To jest rzecz: świeca biurowa. Nie tylko zapewnia świecącą inspirację w gorączce miażdżących terminów i mocny zapach, który obezwładnia trujące zapach lunchu, świeca w miejscu pracy stanowi również oświadczenie o Twojej osobowości i, poprzez skojarzenie, o jakości Twojej Praca.
Czy Twoje argumenty prawne są skomplikowane i kwieciste? Czy Twoje arkusze kalkulacyjne są świeże i niebanalne? Bez względu na to, co robisz, jest tam świeczka z napisem „Promuj mnie”. Spalenie biura wyśle komunikat przeciwny, więc proszę postępować ostrożnie i z pełnym zrozumieniem zasad bezpieczeństwa przeciwpożarowego w swoim biurze.
Oto kilka świec biurowych, które wypróbowaliśmy i polubiliśmy:
Ciepła, a jednocześnie cytrusowa i czysta, jak tarta grejpfrutowa.
NAJLEPSZY DLA: Pracujący w domu bloger zdrowej żywności.
Przyziemny, asertywny i literacki (z sugerowaną nowojorską listą lektur).
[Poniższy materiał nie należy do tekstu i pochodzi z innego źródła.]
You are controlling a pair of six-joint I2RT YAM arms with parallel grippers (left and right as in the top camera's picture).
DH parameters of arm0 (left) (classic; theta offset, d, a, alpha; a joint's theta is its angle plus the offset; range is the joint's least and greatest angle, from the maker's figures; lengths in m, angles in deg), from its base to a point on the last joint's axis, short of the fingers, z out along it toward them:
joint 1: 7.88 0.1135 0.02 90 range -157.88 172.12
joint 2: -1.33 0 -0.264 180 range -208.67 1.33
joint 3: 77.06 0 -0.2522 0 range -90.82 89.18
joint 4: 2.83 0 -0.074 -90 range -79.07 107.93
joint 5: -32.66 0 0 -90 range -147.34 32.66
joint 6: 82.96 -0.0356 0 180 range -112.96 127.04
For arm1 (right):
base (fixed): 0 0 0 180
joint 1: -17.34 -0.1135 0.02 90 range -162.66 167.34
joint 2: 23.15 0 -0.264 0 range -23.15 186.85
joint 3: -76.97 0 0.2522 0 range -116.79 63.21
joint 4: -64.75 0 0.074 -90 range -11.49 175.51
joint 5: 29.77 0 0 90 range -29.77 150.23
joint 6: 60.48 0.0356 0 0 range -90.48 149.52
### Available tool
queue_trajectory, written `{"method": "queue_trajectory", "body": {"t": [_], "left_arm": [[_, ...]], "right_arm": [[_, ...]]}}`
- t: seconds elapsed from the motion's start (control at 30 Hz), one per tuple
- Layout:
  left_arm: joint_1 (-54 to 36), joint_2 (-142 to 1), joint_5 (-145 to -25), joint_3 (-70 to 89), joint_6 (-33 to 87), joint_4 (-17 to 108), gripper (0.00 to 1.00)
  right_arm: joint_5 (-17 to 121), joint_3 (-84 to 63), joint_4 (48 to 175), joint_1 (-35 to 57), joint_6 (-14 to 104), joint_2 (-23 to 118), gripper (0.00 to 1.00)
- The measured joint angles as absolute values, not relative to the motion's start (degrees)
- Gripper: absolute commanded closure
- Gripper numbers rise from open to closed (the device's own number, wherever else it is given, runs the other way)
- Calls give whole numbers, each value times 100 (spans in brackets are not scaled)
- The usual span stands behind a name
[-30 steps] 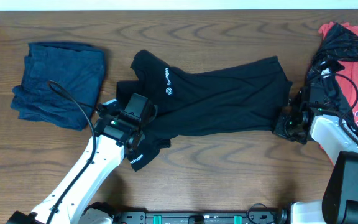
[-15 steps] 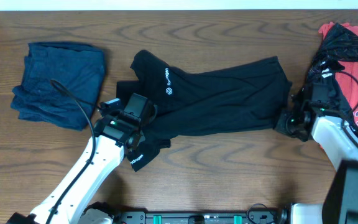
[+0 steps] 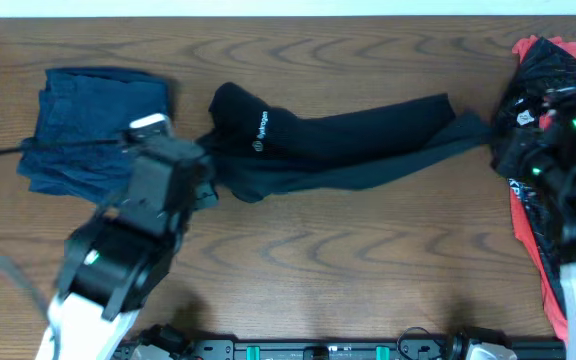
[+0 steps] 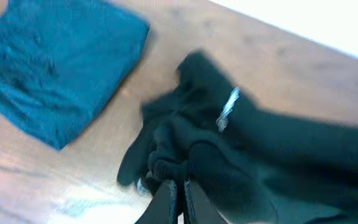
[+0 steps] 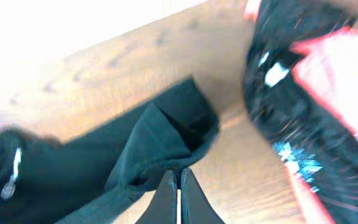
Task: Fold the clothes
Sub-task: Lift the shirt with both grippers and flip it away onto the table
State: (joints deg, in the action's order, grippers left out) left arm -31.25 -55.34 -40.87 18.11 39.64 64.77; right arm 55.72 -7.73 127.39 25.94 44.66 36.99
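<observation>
The black T-shirt (image 3: 348,140) with small white logos hangs bunched into a long band between my two grippers, partly lifted off the table. My left gripper (image 3: 206,172) is shut on its crumpled left end (image 4: 185,149); in the left wrist view the gripper (image 4: 180,186) has black cloth between its fingertips. At the shirt's right end (image 5: 160,137), my right gripper (image 3: 492,140) pinches the hem, and in the right wrist view this gripper (image 5: 178,177) is closed on the fabric edge. The dark blue garment (image 3: 93,125) lies folded at the left.
Red and black-patterned tops (image 3: 548,70) lie heaped at the table's right edge, close behind my right arm, and show in the right wrist view as a pile (image 5: 309,81). The dark blue garment (image 4: 48,68) sits just left of my left gripper. Bare wooden table (image 3: 348,260) lies toward the front.
Both arms rose and moved toward the back, pulling apart. The flat T-shirt got lifted and stretched into a narrow band, its lower half off the table.
</observation>
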Motion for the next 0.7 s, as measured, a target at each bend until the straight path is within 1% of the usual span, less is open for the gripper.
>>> {"method": "queue_trajectory", "body": {"t": [0.23, 0.43, 0.6, 0.7], "left_arm": [[-2710, -4852, -4118, 1304, 3955, 6202, 94], [-2664, -4432, -4177, 974, 3898, 5699, 94], [-2662, -4570, -4199, 956, 3697, 5448, 94], [-2662, -4909, -4199, 954, 3669, 5420, 94]], "right_arm": [[6171, -1723, 13043, 2594, 4464, 3225, 99], [6676, -2313, 13039, 2594, 4464, 3120, 99], [6907, -2440, 12870, 2594, 4464, 3201, 99], [6907, -2469, 12883, 2594, 4455, 3533, 99]]}}
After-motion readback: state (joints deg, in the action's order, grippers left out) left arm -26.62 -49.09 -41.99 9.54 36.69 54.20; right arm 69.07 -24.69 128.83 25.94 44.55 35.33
NAJLEPSZY DLA: Stylowa feministka studiuje prof, która chce / powinna / chce mieszkać na Brooklynie.
Męski, egzotyczny, skórzasty, seksowny.
Świeży, kobiecy, kojący, niezbyt przytłaczający jak na mały pokój.
NAJLEPSZY DLA: Estetyk w ekskluzywnym salonie depilacji.
NAJLEPSZY DLA: Starszy partner w firmie graficznej.
Drzewna, wytrzymała i męska świeca sugeruje raczej kabinę niż kabinę.
NAJLEPSZY DLA: Dyrektor kreatywny sklepu internetowego ze sprzętem kempingowym.
Duże nastawienie, ale lekkie na wyjściu. Więcej informacji na biurku niż zapach do pokoju.
NAJLEPSZY DLA: Asystentka w feministycznym starcie produktów damskich.
Przyjemnie męski, ale niezbyt asertywny.
NAJLEPSZY DLA: Stażysta męskiej urody.
Mniej rzeczywistego zapachu chłodni niż przeciętny Nowy Jork ulicy, ale mimo to przyjemnie transgresywne.
NAJLEPSZY DLA: Projektant mebli Portland.
Sprężysta, delikatna, przyjemnie nienarzucająca się.
NAJLEPSZY DLA: Trener życia dla zamożnych kobiet, które wracają do pracy.
Męski, drzewny, dymny, szykowny.
NAJLEPSZY DLA: Hotelarz butikowy, który właśnie wyszedł z golenia brzytwą.
Agresywne, tradycyjne kwiaty wymagają dużego, przestronnego biura.
NAJLEPSZY DLA: Dyrektor ds. marketingu w starszej marce kosmetycznej.
Ziołowy, cedrowy i natarczywy.
Przytulny i ciepły, pachnie bardziej jak brownie niż papierosy.
NAJLEPSZY DLA: Tech freelancer w przestrzeni coworkingowej.
Subtelny, wyrafinowany i delikatny z odrobiną ziołowej werwy.
NAJLEPSZY DLA: PR dla startupu wellness.